Hair loss in horses can result from inflammatory conditions caused by infection, allergies and burns. It can also be caused by a weakened immune system, hormonal imbalance or protein deficiency. Pregnant or lactating horses also often display hair loss.
A horse may be born with a condition that causes hair loss or else acquire that condition from an outside source. Hair loss can be caused by any disease that affects the hair follicles, sometimes preventing hair growth altogether or destroying the hair follicle or shaft. Many common diseases that cause hair loss are inflammatory and therefore also cause local irritation in the affected area.

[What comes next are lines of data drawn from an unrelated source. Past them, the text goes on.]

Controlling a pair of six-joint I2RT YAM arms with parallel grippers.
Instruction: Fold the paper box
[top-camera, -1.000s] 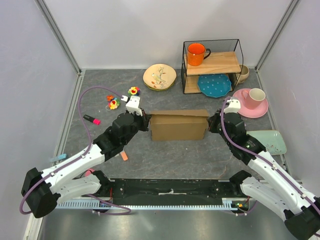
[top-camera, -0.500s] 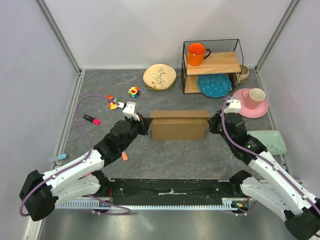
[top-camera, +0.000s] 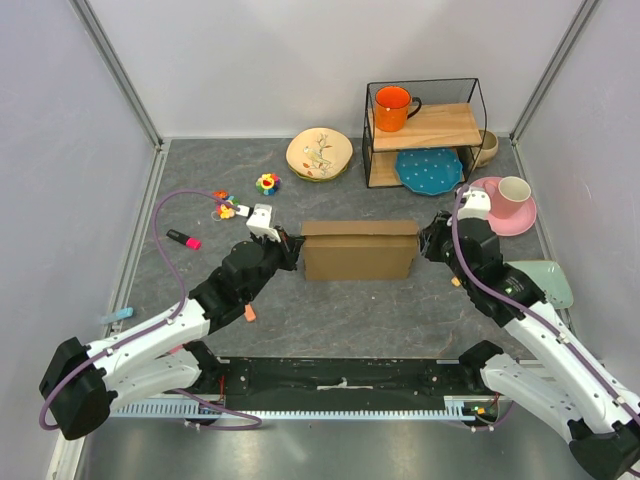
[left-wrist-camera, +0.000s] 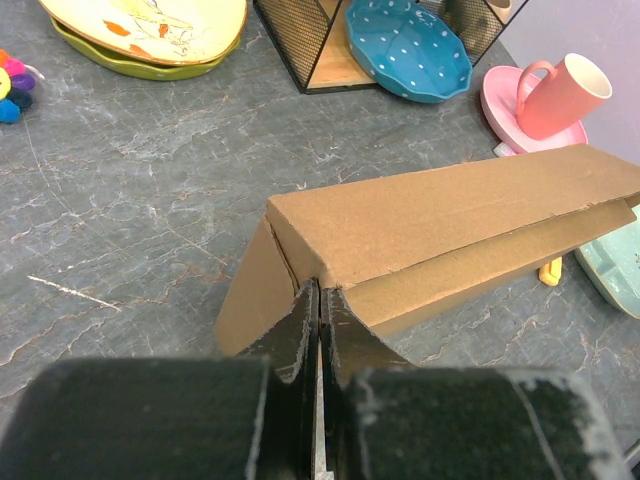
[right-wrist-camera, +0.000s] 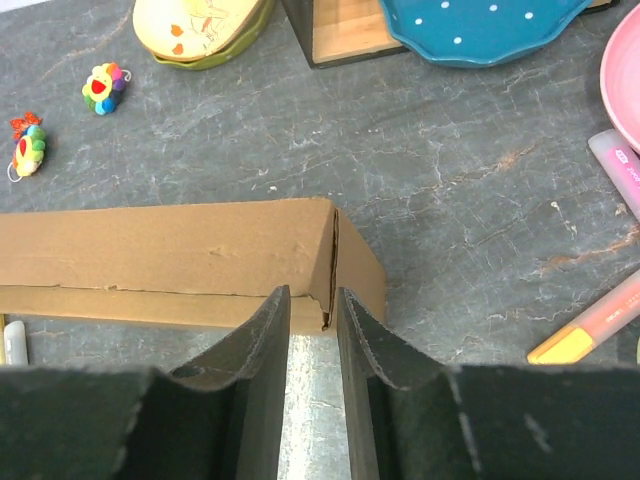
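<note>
The paper box (top-camera: 358, 252) is a plain brown cardboard box, folded into a long closed shape, lying mid-table. It shows in the left wrist view (left-wrist-camera: 450, 210) and the right wrist view (right-wrist-camera: 170, 250). My left gripper (top-camera: 293, 250) is at its left end. There the jaws (left-wrist-camera: 320, 295) are shut, their tips against the near corner with nothing seen between them. My right gripper (top-camera: 425, 245) is at the right end. Its jaws (right-wrist-camera: 310, 300) stand narrowly apart, either side of the box's torn front corner.
A black wire shelf (top-camera: 425, 130) with an orange mug (top-camera: 393, 105) and a blue plate (top-camera: 428, 168) stands behind the box. A pink cup and saucer (top-camera: 505, 200) and a pale green dish (top-camera: 545, 283) lie right. A flowered plate (top-camera: 319, 153), toy flowers (top-camera: 267, 183) and markers (top-camera: 183, 239) lie left.
My left gripper has shifted slightly toward me along the box's left end. My right wrist has drawn slightly right and back. The box has stayed in place.
</note>
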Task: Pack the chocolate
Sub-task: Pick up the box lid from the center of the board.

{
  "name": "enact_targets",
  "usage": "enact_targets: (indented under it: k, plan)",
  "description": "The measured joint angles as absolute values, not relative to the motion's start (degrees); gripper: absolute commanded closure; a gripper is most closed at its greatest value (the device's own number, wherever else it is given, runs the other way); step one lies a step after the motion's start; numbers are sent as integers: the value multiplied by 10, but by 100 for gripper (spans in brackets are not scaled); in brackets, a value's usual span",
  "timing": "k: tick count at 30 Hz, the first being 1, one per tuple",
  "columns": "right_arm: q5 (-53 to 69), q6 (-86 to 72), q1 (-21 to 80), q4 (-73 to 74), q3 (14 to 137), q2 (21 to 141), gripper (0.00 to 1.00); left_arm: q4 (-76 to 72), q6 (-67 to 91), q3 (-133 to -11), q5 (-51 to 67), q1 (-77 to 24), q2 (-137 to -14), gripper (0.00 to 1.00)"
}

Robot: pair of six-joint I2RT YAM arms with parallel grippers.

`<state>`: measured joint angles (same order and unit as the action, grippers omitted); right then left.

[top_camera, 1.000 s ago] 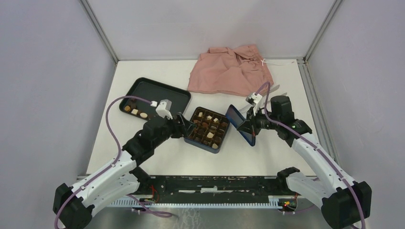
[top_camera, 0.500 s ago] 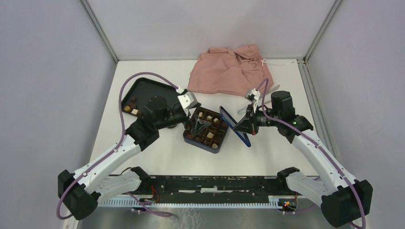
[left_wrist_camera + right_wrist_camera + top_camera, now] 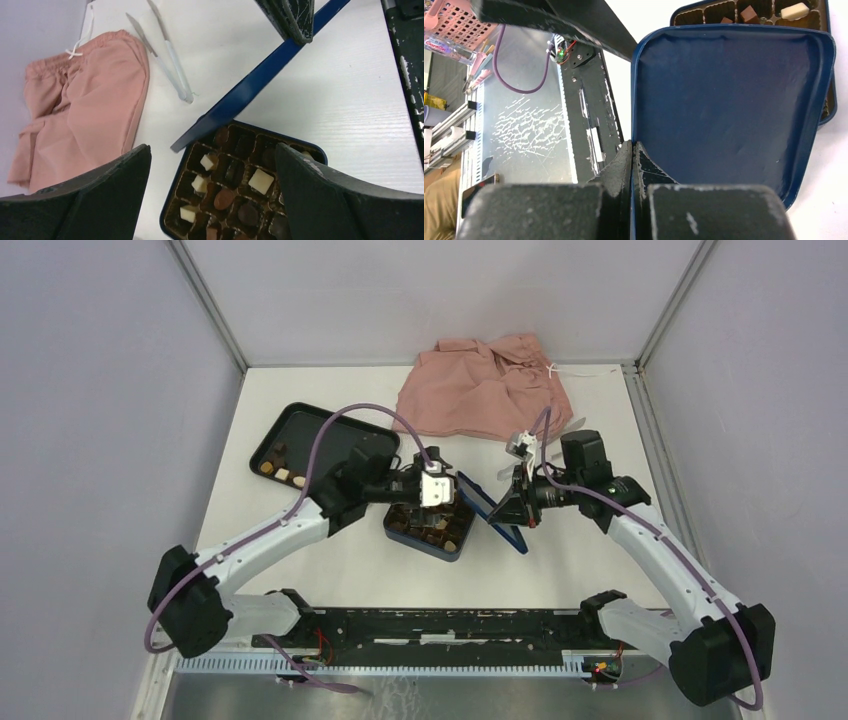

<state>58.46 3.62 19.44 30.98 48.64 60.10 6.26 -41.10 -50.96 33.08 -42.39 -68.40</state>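
**A:** What sits farthest left?

**B:** A black tray (image 3: 300, 430), with a few pieces of chocolate (image 3: 283, 474) in its near-left corner.

**A:** And the left gripper (image 3: 212, 192)?

**B:** It hovers above the dark blue box (image 3: 175, 187), fingers spread wide, nothing between them. Most of the chocolate lies in the box's grid cells: brown, tan and cream pieces.

**A:** Right of that?

**B:** The blue lid (image 3: 724, 110) stands tilted on edge, just beside the box's right side. The right gripper (image 3: 634, 152) is pinched tight on the lid's rim.

**A:** Anything behind?

**B:** A pink cloth (image 3: 485, 390) at the far edge of the table (image 3: 600, 570), with pale tongs (image 3: 167, 60) beside it.
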Motion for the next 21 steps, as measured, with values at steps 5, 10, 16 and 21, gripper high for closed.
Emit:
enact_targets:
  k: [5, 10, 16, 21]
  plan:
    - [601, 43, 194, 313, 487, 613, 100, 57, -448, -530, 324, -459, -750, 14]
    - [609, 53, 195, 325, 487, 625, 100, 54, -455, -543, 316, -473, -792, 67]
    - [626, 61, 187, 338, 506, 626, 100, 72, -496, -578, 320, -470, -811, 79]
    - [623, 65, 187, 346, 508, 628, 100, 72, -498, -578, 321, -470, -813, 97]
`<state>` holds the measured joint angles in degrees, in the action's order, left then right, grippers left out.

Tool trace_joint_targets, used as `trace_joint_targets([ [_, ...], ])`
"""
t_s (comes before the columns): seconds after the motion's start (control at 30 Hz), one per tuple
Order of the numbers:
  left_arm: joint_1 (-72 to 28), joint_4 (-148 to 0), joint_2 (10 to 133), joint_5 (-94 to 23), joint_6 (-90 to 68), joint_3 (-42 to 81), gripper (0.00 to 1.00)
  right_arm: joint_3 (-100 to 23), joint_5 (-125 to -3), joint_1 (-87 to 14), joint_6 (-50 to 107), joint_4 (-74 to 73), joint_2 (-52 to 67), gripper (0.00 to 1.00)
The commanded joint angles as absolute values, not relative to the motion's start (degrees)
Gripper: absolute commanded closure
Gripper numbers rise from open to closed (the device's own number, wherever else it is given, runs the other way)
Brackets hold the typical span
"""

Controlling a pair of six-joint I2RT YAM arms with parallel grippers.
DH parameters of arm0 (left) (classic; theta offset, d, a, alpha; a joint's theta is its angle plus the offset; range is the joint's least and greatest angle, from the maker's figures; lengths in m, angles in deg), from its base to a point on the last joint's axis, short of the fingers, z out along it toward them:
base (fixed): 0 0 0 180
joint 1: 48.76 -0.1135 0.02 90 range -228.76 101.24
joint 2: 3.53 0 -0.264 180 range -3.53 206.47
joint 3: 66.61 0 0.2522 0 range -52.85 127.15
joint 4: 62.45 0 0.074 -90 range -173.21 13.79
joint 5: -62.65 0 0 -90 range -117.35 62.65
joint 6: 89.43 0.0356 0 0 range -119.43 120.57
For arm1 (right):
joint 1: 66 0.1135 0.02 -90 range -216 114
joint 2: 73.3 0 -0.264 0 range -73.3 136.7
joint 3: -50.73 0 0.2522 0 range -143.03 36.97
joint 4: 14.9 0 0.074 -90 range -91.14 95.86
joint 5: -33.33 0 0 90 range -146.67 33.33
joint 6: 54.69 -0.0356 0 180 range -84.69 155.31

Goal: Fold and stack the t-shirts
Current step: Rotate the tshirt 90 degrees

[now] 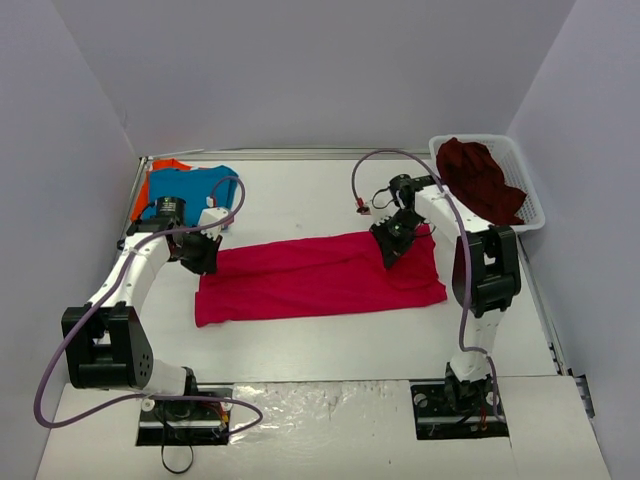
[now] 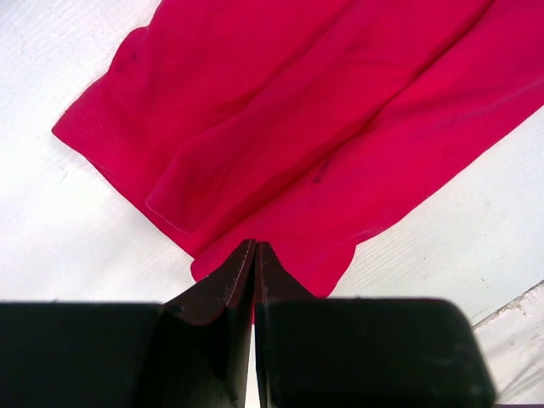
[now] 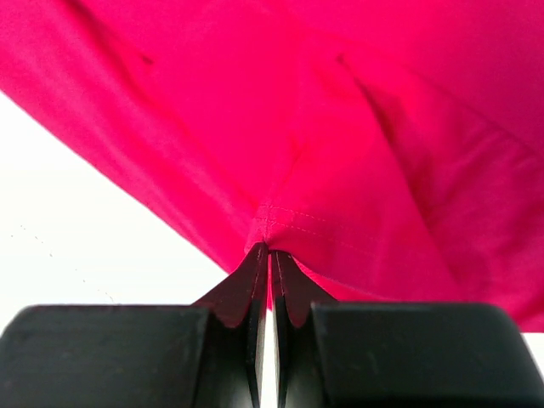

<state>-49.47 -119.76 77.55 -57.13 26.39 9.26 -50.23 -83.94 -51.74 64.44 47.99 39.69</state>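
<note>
The crimson-pink t-shirt (image 1: 320, 277) lies mid-frame on the surface (image 1: 330, 350), seemingly folded lengthwise into a band, with crosswise folds still to do. The left gripper (image 1: 205, 262) and right gripper (image 1: 390, 255) each have jaws pinched on its upper edge. The blue t-shirt (image 1: 195, 185) lies on the orange t-shirt (image 1: 143, 198) at upper left. The maroon t-shirt (image 1: 480, 175) waits in the basket (image 1: 535, 208) at upper right.

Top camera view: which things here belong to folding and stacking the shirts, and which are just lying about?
Part of the job:
- crimson-pink t-shirt, spread flat, pinched at its edges by the left gripper and the right gripper
- blue t-shirt
- orange t-shirt, under the blue one
- dark maroon t-shirt

Just lying about:
- white mesh basket, holding the maroon shirt
</note>
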Motion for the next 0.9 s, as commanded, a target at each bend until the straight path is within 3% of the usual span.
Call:
trace_joint_targets([
  [0.0,-49.55,-120.16,75.75,-57.93,26.32,9.73,0.97,-48.38,-82.08,-50.10,65.72,51.77,36.13,1.00],
  [0.6,-49.55,-120.60,76.89,-57.93,26.50,9.82,0.98,-43.36,-79.96,-41.75,66.78,50.28,40.16,1.00],
  [0.73,-49.55,-120.60,77.33,-57.93,26.50,9.82,0.98,-45.82,-81.28,-40.60,66.78,50.10,43.32,0.88],
  [0.87,-49.55,-120.69,77.50,-57.85,26.85,9.82,0.97,-47.05,-82.07,-39.46,66.60,50.37,44.56,0.87],
])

Inflammatory skin conditions are most commonly caused by fungal, bacterial or parasitic infections; allergies; burns; and other skin traumas, such as excessive friction that results from a poorly fitted saddle. All these conditions are accompanied by constant itching, rubbing or biting at the irritated area. Among these causal types, the most common disease would be ringworm, a fungal infection.
Hair loss can also be caused by a protein deficiency, hormonal imbalance or weakened immune system; these conditions typically manifest without inflammation and may cause hair loss to appear random. A pregnant or lactating horse may also experience hair loss, according to Merck Manuals. The best way to determine the cause of hair loss is to see a veterinarian who knows what to look for and has the equipment necessary to find it.